▸ **Activity**
Of all the lines below, return only those starting with the line holding "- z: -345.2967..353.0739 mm" and going on through the line holding "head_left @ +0", exactly as written.

Start of Dataset excerpt

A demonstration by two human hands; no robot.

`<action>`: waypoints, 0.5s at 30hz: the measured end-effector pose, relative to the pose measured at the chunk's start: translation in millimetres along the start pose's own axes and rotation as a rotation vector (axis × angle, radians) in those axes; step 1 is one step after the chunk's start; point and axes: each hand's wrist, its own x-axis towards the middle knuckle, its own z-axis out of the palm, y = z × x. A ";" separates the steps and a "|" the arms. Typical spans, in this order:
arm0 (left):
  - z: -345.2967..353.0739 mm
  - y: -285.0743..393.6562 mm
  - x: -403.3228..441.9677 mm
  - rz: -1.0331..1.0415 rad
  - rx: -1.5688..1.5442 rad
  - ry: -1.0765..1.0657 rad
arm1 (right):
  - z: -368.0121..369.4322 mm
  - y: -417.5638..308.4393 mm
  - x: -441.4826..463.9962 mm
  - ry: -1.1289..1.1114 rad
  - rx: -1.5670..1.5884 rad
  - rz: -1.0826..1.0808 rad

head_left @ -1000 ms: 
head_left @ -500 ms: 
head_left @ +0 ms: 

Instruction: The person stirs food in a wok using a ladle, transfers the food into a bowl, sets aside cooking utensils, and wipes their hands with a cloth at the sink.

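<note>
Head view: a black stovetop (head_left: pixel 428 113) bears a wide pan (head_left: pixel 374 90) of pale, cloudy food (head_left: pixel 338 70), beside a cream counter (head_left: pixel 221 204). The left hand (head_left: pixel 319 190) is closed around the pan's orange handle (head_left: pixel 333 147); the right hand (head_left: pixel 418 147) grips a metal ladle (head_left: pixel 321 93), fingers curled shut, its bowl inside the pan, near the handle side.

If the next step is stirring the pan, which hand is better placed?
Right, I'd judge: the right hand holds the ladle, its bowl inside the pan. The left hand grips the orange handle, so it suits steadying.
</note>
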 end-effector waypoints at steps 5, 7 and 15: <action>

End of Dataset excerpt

▸ **Task response**
  - z: -345.2967..353.0739 mm
  - y: -285.0743..393.6562 mm
  - x: -403.3228..441.9677 mm
  - rz: -1.0331..1.0415 rad
  - rx: -1.5688..1.5442 rad
  - ry: -1.0765..1.0657 rad
arm1 (right):
  - z: -368.0121..369.4322 mm
  - y: -417.5638..308.4393 mm
  - x: -441.4826..463.9962 mm
  - ry: -1.1289..1.1114 rad
  - rx: -1.5670..1.5884 rad
  - rz: -1.0826..1.0808 rad

head_left @ -1000 ms: 
head_left @ -500 ms: 
head_left @ +0 ms: 

The exercise requires nothing more.